Third, Roper's most profitable segments are outperforming the rest of the company. Here is a breakout of its operating profits for the third quarter.
In the third quarter, energy operating profit declined 4% and its industrial technology profit was flat. On the other hand, RF technology saw profit rising 15% while its medical and scientific unit recorded a 64% increase in operating profits. The latter was helped by contributions from Sunquest, which makes medical information software. Nevertheless, organic revenue growth remained at 3%. As for its RF technology segment, Roper forecasts double-digit organic growth in the fourth quarter.
Fourth, a lot of Roper's other end markets are seeing strong growth. Medical imaging solutions and RF technology (particularly for toll roads) are forecast to have "solid growth" in 2014, according to Roper's management.
Moreover, if housing starts continue to climb, then Roper's metering and water handling solutions (industrial technology segment) should see some upside in 2014.
One of its peers, Watts Water Technologies (NYSE:WTS), recently gave an outlook which I would only describe as being cautiously optimistic. Watts generates 60% of its sales from residential & commercial flow control products, so just like Roper's water handling systems, it relies on construction activity for its growth.

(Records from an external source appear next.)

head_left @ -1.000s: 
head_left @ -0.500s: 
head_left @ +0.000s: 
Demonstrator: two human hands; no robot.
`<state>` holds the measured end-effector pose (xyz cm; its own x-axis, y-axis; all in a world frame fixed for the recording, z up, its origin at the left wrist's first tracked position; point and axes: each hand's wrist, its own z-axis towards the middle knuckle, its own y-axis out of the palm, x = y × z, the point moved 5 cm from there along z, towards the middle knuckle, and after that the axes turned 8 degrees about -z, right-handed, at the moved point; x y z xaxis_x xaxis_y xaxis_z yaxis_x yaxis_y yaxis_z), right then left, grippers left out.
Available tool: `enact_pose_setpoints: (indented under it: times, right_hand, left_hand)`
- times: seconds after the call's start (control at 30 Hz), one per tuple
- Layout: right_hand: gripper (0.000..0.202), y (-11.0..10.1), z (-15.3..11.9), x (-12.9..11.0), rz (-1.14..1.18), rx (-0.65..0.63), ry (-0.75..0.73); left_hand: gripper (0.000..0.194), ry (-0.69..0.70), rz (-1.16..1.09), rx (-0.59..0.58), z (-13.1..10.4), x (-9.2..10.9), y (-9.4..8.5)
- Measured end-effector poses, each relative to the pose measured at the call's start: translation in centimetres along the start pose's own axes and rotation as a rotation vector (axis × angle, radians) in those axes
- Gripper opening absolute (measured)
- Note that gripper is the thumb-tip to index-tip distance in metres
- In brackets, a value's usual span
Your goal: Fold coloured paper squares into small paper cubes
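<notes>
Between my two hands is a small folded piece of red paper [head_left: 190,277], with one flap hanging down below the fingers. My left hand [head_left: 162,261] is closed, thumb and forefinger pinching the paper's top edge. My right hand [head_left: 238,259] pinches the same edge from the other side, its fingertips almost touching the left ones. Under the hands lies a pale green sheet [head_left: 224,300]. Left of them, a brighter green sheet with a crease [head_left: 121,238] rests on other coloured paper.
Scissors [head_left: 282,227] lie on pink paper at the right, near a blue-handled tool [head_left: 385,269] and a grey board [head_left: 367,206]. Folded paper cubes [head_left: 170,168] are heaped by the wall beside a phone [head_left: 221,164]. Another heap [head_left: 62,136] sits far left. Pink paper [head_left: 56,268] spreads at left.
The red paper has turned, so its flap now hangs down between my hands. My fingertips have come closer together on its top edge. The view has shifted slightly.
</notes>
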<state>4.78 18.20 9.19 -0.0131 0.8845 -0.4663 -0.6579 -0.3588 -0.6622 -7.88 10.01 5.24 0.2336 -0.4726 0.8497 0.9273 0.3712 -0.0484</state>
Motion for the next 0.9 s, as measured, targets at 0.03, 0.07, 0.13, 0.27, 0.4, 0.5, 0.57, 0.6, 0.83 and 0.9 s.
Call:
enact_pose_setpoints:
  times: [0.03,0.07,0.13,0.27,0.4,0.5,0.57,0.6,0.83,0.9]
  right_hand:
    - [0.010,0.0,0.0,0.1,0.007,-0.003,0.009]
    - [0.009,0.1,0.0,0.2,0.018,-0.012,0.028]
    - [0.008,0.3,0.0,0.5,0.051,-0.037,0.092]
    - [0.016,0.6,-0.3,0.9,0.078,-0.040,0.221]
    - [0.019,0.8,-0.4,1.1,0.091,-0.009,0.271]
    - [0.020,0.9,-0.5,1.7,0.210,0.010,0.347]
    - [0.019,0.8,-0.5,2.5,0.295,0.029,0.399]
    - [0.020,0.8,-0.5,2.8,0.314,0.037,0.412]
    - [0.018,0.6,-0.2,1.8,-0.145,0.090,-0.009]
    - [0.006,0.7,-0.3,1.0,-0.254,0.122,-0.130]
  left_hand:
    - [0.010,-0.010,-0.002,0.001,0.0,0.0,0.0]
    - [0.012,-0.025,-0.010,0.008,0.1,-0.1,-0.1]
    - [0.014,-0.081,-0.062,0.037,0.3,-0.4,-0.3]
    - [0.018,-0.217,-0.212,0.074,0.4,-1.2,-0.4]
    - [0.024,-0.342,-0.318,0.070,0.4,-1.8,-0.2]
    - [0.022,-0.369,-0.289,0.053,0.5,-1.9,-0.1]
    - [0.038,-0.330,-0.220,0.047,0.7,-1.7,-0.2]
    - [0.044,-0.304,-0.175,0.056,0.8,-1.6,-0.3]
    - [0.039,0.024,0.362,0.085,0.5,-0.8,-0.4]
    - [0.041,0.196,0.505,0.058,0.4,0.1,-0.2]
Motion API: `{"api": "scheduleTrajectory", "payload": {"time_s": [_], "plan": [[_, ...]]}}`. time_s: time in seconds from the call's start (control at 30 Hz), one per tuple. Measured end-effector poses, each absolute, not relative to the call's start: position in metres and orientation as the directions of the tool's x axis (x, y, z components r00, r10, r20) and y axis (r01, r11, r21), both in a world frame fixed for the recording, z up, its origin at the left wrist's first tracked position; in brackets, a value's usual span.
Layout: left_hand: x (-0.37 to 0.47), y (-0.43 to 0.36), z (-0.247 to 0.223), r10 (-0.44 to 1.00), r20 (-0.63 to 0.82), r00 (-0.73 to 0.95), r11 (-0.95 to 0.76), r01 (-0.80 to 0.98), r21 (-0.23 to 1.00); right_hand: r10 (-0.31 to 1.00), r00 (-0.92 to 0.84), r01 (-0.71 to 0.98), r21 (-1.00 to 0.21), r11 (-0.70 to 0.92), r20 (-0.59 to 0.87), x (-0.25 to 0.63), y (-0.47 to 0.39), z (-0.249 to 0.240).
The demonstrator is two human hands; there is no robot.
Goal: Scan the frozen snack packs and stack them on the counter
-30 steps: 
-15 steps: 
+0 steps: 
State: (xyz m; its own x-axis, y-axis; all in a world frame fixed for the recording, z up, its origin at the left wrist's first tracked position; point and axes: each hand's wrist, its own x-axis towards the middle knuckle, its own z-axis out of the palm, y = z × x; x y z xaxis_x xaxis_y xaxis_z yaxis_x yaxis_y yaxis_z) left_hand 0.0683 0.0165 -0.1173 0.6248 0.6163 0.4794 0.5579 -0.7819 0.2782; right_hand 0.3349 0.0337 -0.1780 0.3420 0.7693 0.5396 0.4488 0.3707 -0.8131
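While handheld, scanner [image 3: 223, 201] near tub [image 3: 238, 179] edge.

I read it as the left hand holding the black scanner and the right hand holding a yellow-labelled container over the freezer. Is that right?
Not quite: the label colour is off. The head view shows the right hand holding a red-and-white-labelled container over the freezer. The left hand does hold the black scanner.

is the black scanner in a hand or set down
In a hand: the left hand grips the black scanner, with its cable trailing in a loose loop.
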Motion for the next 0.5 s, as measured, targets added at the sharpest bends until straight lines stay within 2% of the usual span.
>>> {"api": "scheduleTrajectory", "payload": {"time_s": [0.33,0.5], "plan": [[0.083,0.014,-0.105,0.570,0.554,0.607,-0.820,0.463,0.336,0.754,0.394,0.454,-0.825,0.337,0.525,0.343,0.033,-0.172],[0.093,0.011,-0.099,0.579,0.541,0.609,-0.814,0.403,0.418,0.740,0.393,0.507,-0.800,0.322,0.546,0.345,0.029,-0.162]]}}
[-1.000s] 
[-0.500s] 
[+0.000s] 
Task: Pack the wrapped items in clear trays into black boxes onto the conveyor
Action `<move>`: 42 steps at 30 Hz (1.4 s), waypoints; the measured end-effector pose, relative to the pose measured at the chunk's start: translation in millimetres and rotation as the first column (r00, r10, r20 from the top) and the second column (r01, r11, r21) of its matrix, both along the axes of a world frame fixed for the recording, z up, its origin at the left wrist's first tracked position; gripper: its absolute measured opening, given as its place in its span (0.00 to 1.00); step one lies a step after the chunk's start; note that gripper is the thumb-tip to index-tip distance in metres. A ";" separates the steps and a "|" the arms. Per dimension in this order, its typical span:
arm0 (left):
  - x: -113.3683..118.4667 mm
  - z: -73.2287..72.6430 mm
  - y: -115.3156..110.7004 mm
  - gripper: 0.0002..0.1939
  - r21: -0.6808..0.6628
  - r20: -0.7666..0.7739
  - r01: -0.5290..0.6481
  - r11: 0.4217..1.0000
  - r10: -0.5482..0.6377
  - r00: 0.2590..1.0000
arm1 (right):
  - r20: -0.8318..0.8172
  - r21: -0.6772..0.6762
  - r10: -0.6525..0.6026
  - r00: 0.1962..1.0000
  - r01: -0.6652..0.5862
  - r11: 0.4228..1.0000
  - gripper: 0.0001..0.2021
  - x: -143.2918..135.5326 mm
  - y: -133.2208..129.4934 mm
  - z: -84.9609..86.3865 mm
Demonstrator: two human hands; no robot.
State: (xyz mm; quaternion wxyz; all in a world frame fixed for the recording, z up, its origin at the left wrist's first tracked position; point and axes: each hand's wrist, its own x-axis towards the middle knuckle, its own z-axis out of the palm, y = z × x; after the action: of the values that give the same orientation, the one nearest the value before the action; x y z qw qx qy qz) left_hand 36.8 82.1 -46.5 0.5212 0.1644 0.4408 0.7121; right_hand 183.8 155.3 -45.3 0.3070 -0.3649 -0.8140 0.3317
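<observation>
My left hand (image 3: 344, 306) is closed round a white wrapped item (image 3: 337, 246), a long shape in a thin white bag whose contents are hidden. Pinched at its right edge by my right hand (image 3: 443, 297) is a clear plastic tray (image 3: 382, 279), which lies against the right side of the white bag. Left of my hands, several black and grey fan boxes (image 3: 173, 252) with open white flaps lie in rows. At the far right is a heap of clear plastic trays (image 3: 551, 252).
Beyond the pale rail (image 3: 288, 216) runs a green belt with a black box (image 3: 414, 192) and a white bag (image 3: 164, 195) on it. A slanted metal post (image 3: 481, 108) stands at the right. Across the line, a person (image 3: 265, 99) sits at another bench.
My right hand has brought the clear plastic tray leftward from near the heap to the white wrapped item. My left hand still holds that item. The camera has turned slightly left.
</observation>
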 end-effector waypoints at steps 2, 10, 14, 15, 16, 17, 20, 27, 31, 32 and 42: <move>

The increase in new US housing starts in 2013 has been a strong support to Watts' residential business, but housing starts have stalled to around 900,000 (annualized rate) due to interest rate increases in the US. Watts is predicting that starts will return to 950,000 by year end , and that "the anecdotal evidence we're seeing suggest that the nonresidential construction market is likely to turn sometime next year." If Watts is right, then Roper could see some, upside too .
And finally, Roper's management has managed to improve its operational performance, despite having to reduce guidance. For example, its cash flow conversion has gotten even better, enabling the company to keep its full-year operating cash flow guidance at $800 million. In addition, the Sunquest acquisition that Roper made in 2012 has bedded in well. Given Roper's acquisition history and current cash flow generation, you can expect more deals to come in 2014.
Where next for Roper Industries?
Roper's valuation doesn't look cheap in relation to some of its peers.
However, analysts have 12% earnings growth forecast for 2014. In other words, if it ends 2014 on "fair value," then the stock price will be up 12%, and there may be upside to these estimates.
Looking forward, Roper will want to see a snap-back in nuclear activity in 2014, some stabilization in US oil & gas drilling, and a pickup in US construction activity. All three look like decent assumptions. Roper expects the nuclear plants to be reopened, the Baker Hughes data is suggesting conditions are bottoming, and housing construction continues to grow.
There's a strong argument that Roper's current dip makes the stock attractive. At least, I hope so -- because I bought some.